There are several resources that can be overcommitted with virtual machines: memory, storage and CPU.
In Openstack the default memory overcommit is 1.5:1. With virtual CPUs it is 16:1. For storage, when qcow2 images are used, instances are booted off a snapshot of a single base image, i.e. thinly provisioned. Because the virtual machines in VCL + Openstack are no long running, they don't use much storage. In fact, they usually use less than 1GB for a 60GB virtual image.
With regards to main memory, there is an interesting memory deduplication system that is installed by default in Ubuntu 12.04 called Kernel Samepage Merging (KSM). In our OpenStack system we have been working to determine optimal KSM settings. Suffice it to say that when all the virtual machines are Windows 7, there is a lot of deduplication that can happen.
KVM takes care of CPU overcommitting. Again by default, OpenStack sets this to 16. In our system we are trying to limit the virtual machines to a single virtual CPU (VCPU).
Gridcentric Virtual Memory Streaming
Gridcentric Virtual Memory Streaming (VMS) is a fascinating technology that allows virtual machines to essentially 'pop' into existence without having to actually boot.
'With VMS, virtual machines do not have to go through a performance intensive boot process. Instead, they launched from pre-booted live images and are ready to serve requests within seconds. The launched virtual machines have a low memory footprint, resulting in dense memory oversubscription.' ' via Gridcentric
This is useful in VCL for two reasons:
- Booting Windows 7 instances can take up to 10 minutes. With VMS, instances are often up and accessible from the network in well under three minutes. So that means VCL can quickly provision the virtual machine for the user. This means lower login times for users.

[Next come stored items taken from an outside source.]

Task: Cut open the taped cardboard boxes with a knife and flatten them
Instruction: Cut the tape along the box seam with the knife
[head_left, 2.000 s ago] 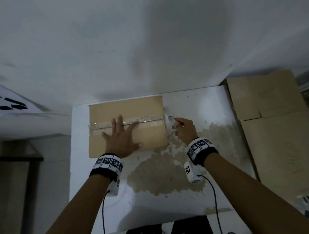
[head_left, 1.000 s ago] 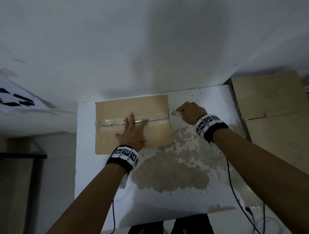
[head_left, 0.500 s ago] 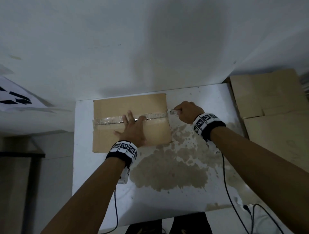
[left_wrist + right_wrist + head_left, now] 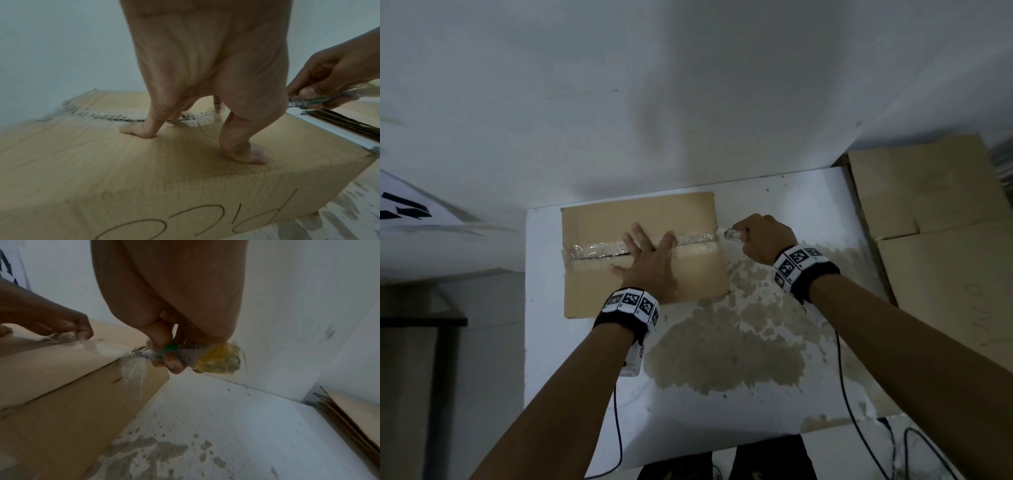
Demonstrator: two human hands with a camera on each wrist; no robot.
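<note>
a taped cardboard box (image 4: 643,253) sits at the far left of a white stained table (image 4: 739,387), against the wall. the left hand (image 4: 650,263) presses flat on its top, fingers spread across the tape seam (image 4: 599,249). the right hand (image 4: 763,236) is curled tight around a clear-handled knife (image 4: 734,234) at the seam's right edge. bare tabletop lies to the right and near side. flattened cardboard (image 4: 941,240) lies far right.

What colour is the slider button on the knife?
Green; the slider button on the clear-bodied knife shows best in the right wrist view.
</note>
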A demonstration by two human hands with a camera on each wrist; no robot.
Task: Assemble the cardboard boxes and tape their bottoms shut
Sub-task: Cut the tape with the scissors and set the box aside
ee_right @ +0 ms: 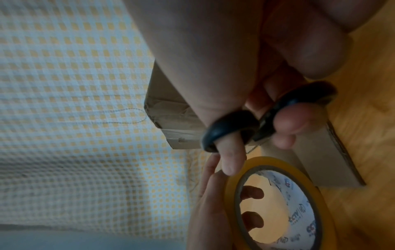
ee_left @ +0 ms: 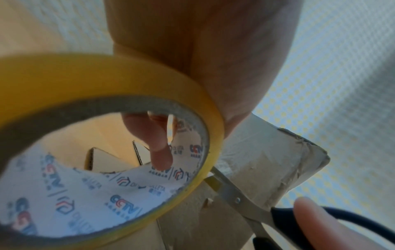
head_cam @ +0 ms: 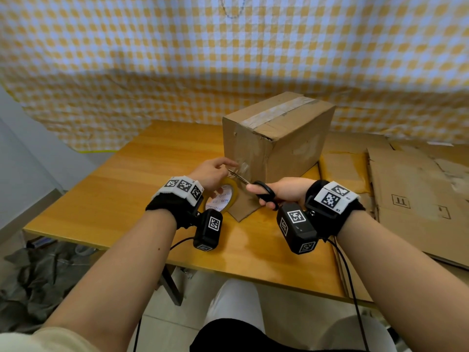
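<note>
A brown cardboard box (head_cam: pixel 276 133) stands on the wooden table (head_cam: pixel 127 189), with tape along its top seam and clear tape running down its near side. My left hand (head_cam: pixel 210 174) grips a yellow tape roll (head_cam: pixel 224 196) (ee_left: pixel 111 152) (ee_right: pixel 278 203) at the foot of the box, fingers hooked through its core. My right hand (head_cam: pixel 281 193) holds black-handled scissors (head_cam: pixel 264 191) (ee_left: pixel 245 201) (ee_right: pixel 256 118), thumb and fingers through the loops. The blades reach to the tape strip between roll and box.
Flattened cardboard sheets (head_cam: pixel 406 189) lie stacked on the right of the table. A yellow checked cloth (head_cam: pixel 177 59) hangs behind. A loose box flap (head_cam: pixel 243 201) lies on the table under the hands. A dark heap (head_cam: pixel 38 280) sits on the floor at left.
</note>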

- The Windows 7 boot process is extremely IOPS (i.e. storage) and memory intensive. When a live image is booted, it uses 10 to 100 times fewer IOPS and much less memory. This means we can support more virtual machines with the same hardware.
VCL Deletes Itself: Chaos Monkey
While we have certainly implemented some interesting and practical technologies in our VCL system, we have also encountered issues.
The most interesting issue was with the VCL management node deleting itself. This reminds me of the Netflix Chaos Monkey system, which essentially randomly deletes virtual machines to help ensure the entire system is highly available.
Because we use NAT, the management node has to be in the same OpenStack tenant as the virtual machines it's managing. And because the management node's job is to create and delete virtual machine instances, it can theoretically delete itself. Which it did. Twice.
The current openstack VCL module stores some state about the OpenStack instances in /etc/hosts using the IPs of the instances instead of the OpenStack UUID. It then uses that IP to delete instances. In two cases the management node decided to destroy an instance using its own IP, and thus deleted itself. We are updating the OpenStack module to keep better state using the UUID instead of the IP address.